Exercise requirements: All lines of the following material must be written out exactly as they appear.

• • • •

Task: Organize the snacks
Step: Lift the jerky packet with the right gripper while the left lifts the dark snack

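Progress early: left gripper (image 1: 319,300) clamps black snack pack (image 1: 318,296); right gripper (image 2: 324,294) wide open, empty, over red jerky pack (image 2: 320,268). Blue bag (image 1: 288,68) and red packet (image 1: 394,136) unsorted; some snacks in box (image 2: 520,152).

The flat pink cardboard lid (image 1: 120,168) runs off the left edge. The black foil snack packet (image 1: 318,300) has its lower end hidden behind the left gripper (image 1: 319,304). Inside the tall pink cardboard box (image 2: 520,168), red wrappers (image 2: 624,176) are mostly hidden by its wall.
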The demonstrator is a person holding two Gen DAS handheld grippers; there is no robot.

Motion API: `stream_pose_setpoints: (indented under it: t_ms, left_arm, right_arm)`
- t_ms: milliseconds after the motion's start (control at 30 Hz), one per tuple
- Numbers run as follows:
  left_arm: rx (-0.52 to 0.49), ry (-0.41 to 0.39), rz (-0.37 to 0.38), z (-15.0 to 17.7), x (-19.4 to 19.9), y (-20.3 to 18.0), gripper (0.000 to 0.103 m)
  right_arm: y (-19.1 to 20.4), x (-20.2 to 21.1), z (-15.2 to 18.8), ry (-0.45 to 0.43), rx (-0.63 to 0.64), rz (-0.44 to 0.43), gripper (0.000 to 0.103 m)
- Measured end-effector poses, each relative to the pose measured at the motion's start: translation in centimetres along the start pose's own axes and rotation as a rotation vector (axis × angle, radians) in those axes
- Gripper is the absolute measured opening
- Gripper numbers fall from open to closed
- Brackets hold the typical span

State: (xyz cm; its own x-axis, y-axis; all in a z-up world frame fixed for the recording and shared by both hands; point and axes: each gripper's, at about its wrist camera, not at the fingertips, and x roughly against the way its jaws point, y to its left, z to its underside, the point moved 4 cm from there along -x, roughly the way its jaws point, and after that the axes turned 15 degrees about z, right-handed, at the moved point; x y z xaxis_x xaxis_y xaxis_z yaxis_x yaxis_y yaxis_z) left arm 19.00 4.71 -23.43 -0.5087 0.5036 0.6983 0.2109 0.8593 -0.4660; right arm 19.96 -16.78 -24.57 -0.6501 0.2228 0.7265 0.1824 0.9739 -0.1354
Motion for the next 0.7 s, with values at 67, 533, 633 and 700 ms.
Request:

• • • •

The answer:
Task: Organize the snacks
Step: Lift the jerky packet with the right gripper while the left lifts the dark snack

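Progress early: left gripper (image 1: 319,300) clamps black snack pack (image 1: 318,296); right gripper (image 2: 324,294) wide open, empty, over red jerky pack (image 2: 320,268). Blue bag (image 1: 288,68) and red packet (image 1: 394,136) unsorted; some snacks in box (image 2: 520,152).

The flat pink cardboard lid (image 1: 120,168) runs off the left edge. The black foil snack packet (image 1: 318,300) has its lower end hidden behind the left gripper (image 1: 319,304). Inside the tall pink cardboard box (image 2: 520,168), red wrappers (image 2: 624,176) are mostly hidden by its wall.
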The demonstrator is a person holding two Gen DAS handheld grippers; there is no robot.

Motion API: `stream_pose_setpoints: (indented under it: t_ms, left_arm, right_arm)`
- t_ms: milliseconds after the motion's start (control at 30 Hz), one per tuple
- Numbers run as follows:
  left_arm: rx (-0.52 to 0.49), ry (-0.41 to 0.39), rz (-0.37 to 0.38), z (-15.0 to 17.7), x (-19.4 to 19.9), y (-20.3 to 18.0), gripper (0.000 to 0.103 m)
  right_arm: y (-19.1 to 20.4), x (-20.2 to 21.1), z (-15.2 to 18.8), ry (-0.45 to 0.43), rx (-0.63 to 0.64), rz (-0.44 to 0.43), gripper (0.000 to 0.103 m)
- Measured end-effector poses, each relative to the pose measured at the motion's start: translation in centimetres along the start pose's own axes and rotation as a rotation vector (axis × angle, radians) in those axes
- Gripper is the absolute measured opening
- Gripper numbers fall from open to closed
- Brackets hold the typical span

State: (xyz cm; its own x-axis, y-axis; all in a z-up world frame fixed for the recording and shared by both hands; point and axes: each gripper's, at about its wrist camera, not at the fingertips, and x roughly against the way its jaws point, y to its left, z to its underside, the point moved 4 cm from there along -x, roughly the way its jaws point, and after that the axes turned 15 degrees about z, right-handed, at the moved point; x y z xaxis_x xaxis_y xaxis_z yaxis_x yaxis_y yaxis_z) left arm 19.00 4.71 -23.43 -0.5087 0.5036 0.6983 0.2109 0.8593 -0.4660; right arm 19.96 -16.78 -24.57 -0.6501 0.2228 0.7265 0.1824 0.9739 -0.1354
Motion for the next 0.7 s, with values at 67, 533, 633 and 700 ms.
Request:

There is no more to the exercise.